### Required work
Give again, word for word, every line below from the one that has "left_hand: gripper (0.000" through the one that has "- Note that", both included, and no others.

### Data
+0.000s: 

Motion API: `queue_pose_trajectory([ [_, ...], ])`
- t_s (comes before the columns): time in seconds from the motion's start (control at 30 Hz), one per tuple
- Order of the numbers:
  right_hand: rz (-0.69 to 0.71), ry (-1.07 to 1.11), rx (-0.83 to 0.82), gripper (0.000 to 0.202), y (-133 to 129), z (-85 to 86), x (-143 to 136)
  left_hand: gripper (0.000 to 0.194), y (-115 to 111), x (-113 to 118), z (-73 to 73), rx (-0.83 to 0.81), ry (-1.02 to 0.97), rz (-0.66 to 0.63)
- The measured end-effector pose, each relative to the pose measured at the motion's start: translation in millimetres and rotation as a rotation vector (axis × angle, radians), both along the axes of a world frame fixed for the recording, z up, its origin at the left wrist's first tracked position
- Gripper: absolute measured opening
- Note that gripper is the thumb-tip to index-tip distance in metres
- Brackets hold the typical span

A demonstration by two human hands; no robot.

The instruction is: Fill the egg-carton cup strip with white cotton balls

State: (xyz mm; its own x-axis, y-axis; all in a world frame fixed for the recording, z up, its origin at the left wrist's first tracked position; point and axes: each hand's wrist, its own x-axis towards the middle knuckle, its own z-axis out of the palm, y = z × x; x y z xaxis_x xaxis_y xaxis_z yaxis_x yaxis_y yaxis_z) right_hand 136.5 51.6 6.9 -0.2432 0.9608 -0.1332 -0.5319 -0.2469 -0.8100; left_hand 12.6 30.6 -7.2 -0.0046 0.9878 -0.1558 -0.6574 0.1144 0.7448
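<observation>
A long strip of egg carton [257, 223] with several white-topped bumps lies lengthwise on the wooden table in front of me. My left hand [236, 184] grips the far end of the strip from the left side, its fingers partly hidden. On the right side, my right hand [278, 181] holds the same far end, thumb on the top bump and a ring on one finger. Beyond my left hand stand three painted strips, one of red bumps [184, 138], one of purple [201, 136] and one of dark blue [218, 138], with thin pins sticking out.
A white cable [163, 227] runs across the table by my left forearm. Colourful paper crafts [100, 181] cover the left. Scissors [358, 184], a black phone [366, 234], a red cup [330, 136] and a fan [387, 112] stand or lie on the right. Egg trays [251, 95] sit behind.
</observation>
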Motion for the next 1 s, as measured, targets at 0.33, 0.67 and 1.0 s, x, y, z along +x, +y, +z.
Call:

### Answer space
  left_hand: gripper (0.000 to 0.194), y (-115 to 111), x (-113 to 118), z (-73 to 73), rx (-0.83 to 0.81), ry (-1.02 to 0.97), rz (-0.66 to 0.63)
- The measured end-effector pose, each relative to the pose measured at the motion's start: translation in millimetres and rotation as a rotation vector (axis × angle, radians), both along the axes of a world frame fixed for the recording, z up, its origin at the left wrist's first tracked position
- Gripper: absolute measured opening
- Note that gripper is the thumb-tip to index-tip distance in metres

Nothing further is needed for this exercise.